L’actualité judiciaire récente a illustré l’ampleur du phénomène. Un ancien employé de crèche a reconnu sa culpabilité dans plusieurs centaines d’actes criminels commis sur des mineurs, certaines victimes étant âgées de seulement douze mois. Un autre cas concernant un individu ayant travaillé dans plus de vingt structures différentes a entraîné des examens médicaux pour près de deux mille enfants ayant pu être en contact avec lui. Ces situations ont provoqué un mouvement de poursuites judiciaires engagées par des familles contre des gestionnaires d’établissements.
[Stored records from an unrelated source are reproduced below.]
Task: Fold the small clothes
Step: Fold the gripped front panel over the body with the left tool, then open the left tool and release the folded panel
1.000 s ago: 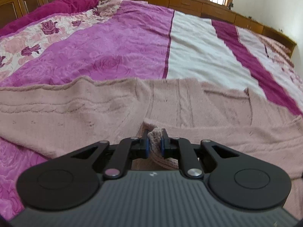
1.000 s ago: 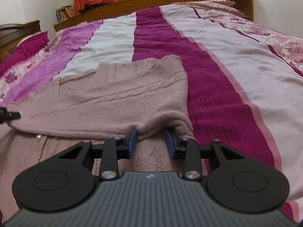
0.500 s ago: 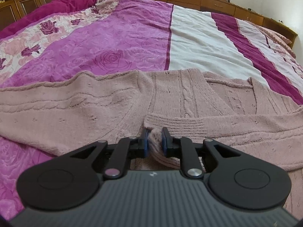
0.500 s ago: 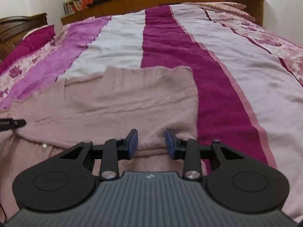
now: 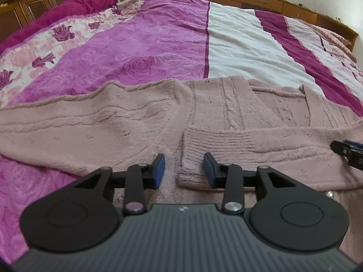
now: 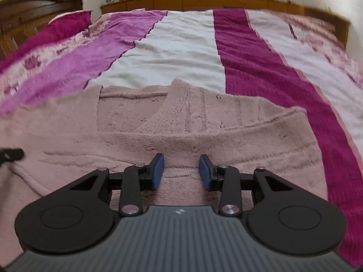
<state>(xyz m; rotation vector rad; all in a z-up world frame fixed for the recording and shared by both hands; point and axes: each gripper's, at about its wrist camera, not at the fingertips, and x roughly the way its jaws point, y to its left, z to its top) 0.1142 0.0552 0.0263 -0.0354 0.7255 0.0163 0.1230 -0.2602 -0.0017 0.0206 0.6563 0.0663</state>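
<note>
A dusty-pink knitted sweater (image 5: 113,124) lies spread flat on the bed, with one sleeve folded across its body. The ribbed cuff (image 5: 215,140) of that sleeve ends between the jaws of my left gripper (image 5: 183,168). These jaws are opening, and the pads stand off the cuff. In the right wrist view the sweater (image 6: 181,124) fills the foreground. My right gripper (image 6: 181,170) hovers over the folded sleeve with its jaws opening slightly and nothing gripped. At the right edge of the left wrist view, the right gripper's tip (image 5: 347,149) shows.
The bedspread (image 5: 238,45) runs in purple, white and magenta stripes beyond the sweater. A magenta pillow (image 5: 90,2) and a dark wooden headboard (image 6: 34,11) are at the left. Wooden cabinets (image 6: 204,0) line the far side under a window.
The left jaws have spread apart and let go of the cuff, which now lies on the sweater. The right gripper has slid sideways over the sweater.
</note>
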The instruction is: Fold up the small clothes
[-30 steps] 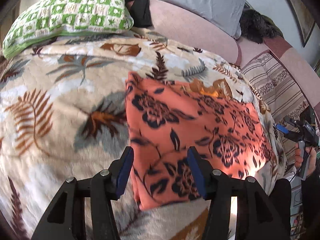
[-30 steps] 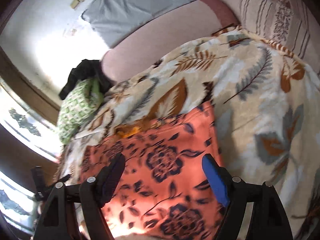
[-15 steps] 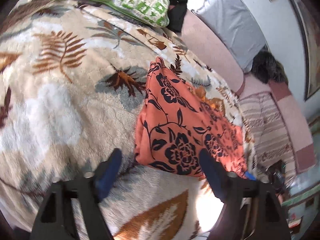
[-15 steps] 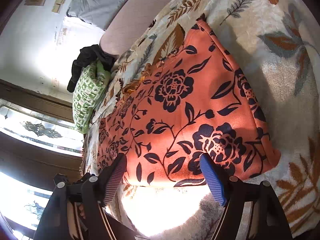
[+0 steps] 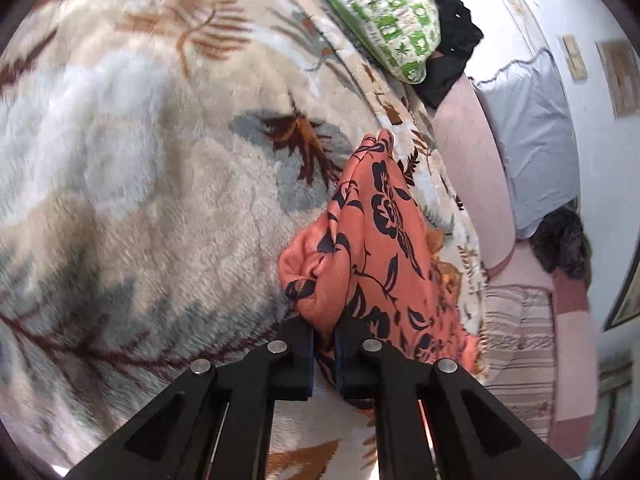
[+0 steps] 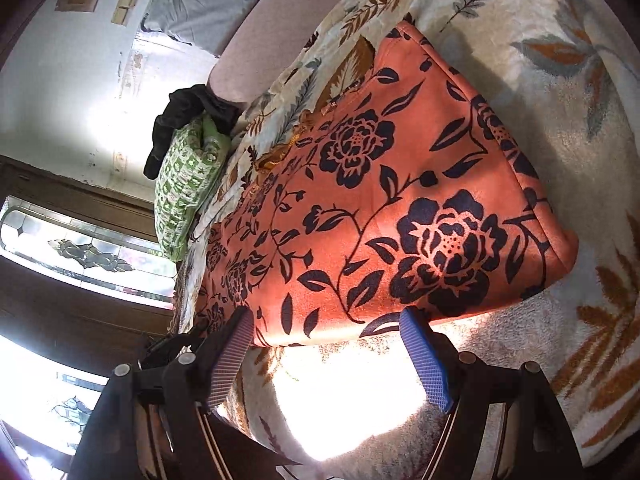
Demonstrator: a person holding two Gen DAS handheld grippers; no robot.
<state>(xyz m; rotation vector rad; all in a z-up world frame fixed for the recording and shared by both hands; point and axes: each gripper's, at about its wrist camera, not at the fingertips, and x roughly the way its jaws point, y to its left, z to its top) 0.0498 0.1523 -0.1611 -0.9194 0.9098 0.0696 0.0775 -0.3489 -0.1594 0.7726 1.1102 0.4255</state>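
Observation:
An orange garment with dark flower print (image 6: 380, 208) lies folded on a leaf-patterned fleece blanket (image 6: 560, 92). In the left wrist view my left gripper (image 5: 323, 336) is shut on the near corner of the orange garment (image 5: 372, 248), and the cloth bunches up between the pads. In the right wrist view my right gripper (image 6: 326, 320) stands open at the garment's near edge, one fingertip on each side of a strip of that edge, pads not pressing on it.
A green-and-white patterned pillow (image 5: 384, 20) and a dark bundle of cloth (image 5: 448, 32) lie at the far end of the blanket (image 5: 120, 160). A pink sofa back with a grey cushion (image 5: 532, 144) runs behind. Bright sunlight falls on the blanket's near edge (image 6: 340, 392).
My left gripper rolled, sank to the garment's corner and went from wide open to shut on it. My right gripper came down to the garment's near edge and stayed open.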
Les observateurs pointent du doigt la croissance rapide du secteur, dont le nombre de structures a augmenté de soixante pour cent au cours de la dernière décennie, sans que les cadres réglementaires n’évoluent au même rythme. La fragmentation des systèmes de contrôle entre les différents États et territoires complique le suivi des professionnels mobiles. Des voix autorisées estiment que cette configuration a permis à des personnes mal intentionnées de profiter des failles du système.

Un rapport officiel publié il y a plusieurs années avait pourtant alerté sur la nécessité d’améliorer les mécanismes de prévention et de signalement. Si les autorités affirment avoir mis en œuvre la majorité des recommandations, des spécialistes jugent insuffisants les progrès accomplis en matière de coordination nationale. La mise en place d’une base de données centralisée constituerait, selon eux, un instrument essentiel pour garantir un niveau de protection homogène sur l’ensemble du territoire. Le ministre de l’Éducation a reconnu la persistance de défis importants, tout en réaffirmant la détermination du gouvernement à renforcer la sécurité des enfants.